- _Problem to solve_: Find the line that contains "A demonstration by"; then retype it and each line after it, exactly, through the final line of the data below.

- _Provided data_:
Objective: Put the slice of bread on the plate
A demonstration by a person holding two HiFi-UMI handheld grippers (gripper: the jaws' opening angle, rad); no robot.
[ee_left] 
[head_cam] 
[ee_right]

- _Result for this task_:
A demonstration by a person holding two HiFi-UMI handheld grippers (gripper: the jaws' opening angle, rad); no robot.
[ee_left] 
[head_cam] 
[ee_right]

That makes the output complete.